> _About this exercise_: Please copy out the listing below in full and exactly.

(Data excerpt begins)

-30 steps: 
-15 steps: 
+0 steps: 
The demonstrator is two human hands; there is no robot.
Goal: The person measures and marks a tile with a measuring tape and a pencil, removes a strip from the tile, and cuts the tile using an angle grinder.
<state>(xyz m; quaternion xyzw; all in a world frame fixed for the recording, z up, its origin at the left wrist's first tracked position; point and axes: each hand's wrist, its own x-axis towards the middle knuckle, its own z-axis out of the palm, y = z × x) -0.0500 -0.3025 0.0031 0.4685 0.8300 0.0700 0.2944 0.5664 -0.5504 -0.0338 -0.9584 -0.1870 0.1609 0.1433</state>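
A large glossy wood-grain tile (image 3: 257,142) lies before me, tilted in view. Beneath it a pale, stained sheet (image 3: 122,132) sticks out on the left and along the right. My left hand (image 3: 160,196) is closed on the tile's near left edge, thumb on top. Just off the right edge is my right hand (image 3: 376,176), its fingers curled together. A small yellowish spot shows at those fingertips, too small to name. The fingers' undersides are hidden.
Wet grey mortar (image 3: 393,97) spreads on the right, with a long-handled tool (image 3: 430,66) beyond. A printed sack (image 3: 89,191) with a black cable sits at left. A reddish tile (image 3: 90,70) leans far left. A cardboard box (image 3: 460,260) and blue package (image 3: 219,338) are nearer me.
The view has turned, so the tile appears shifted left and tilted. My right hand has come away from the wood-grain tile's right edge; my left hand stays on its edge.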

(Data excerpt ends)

> _Exercise response_:
-30 steps: 
-15 steps: 
+0 steps: 
The demonstrator is two human hands; there is no robot.
Goal: The person measures and marks a tile with a measuring tape and a pencil, removes a strip from the tile, and cuts the tile using an angle grinder.
<state>(xyz m; quaternion xyzw; all in a world frame fixed for the recording, z up, its origin at the left wrist's first tracked position; point and axes: each hand's wrist, its own x-axis towards the middle knuckle, its own z-axis out of the palm, y = z × x) -0.0500 -0.3025 0.0031 0.4685 0.8300 0.0700 0.2944 0.5664 -0.5504 -0.0338 -0.9584 -0.1870 0.1609 0.1433</state>
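A large glossy wood-grain tile (image 3: 257,142) lies before me, tilted in view. Beneath it a pale, stained sheet (image 3: 122,132) sticks out on the left and along the right. My left hand (image 3: 160,196) is closed on the tile's near left edge, thumb on top. Just off the right edge is my right hand (image 3: 376,176), its fingers curled together. A small yellowish spot shows at those fingertips, too small to name. The fingers' undersides are hidden.
Wet grey mortar (image 3: 393,97) spreads on the right, with a long-handled tool (image 3: 430,66) beyond. A printed sack (image 3: 89,191) with a black cable sits at left. A reddish tile (image 3: 90,70) leans far left. A cardboard box (image 3: 460,260) and blue package (image 3: 219,338) are nearer me.
The view has turned, so the tile appears shifted left and tilted. My right hand has come away from the wood-grain tile's right edge; my left hand stays on its edge.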

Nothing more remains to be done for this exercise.